项目摘要/摘要 扩展我们对先天缺陷和儿童癌的遗传贡献和病因的理解 将对受这些条件影响的人产生重大而直接的影响，并显着贡献 在成人条件下相关研究。此应用程序将创建Hudsonalpha-St裘德基因组 测序中心（HASJ-GSC）为生成提供高效且经验丰富的基因组资源 以及分析最多的小儿癌和出生的高质量序列和变异数据 缺陷在三年内与可用资金尽可能多的人群。我们在这里提出创新， Hasj-GSC的能力和经验，用于为Gabriella Miller儿童提供数据 可以访问并可用于研究社区并利用其最大影响的计划 未来几年。我们还提出了一个降低成本计划，以便可以测序的案件数量 每年支出的每一美元分析增加。 hasj-gsc将产生卓越质量的整体 所有样品的基因组序列和变异数据以及小儿癌样本，RNASEQ和全部 外显子数据。
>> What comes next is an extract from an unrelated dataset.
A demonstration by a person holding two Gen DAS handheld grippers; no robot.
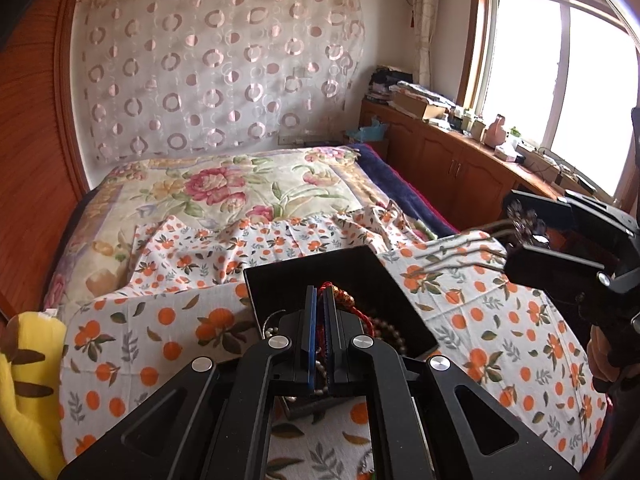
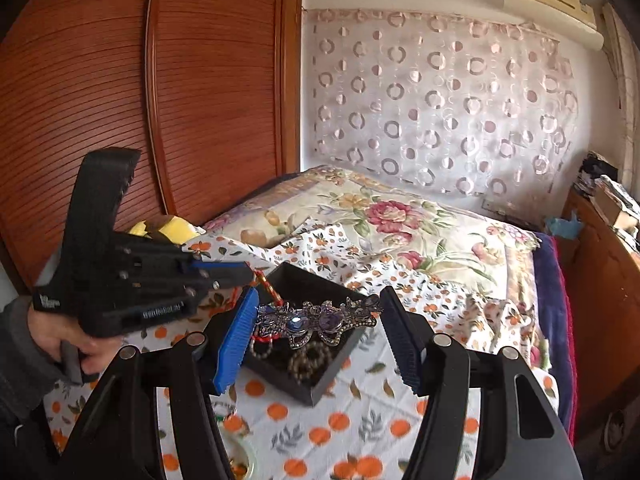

联合基因组，外显子和RNASEQ将为尽可能多的分辨率提供 了解小儿癌中观察到的遗传和功能基因组变化。 hasj-gsc Will 提供序列数据，分阶段的变体数据和结构性分娩的分阶段结构变体数据 Gabriella Kids First Program提供的缺陷样本和儿童癌症样品。 hasj- GSC还将提供可靠，高效的数据存储和数据访问能力，可提供快速，可靠的 以及项目/示例计划董事/本金的有效数据访问，共享和报告 研究人员（PDS/PIS）（X01 PDS/PIS）。最后，HASJ-GSC将支持有效提交序列 以及基因型和表型（DBGAP）的受控公共数据库以及其他数据 Gabriella Miller Kids First程序可能指定的数据库并与X01PDS/PIS协调 谁将将测序样品的表型数据提交给相同的数据库。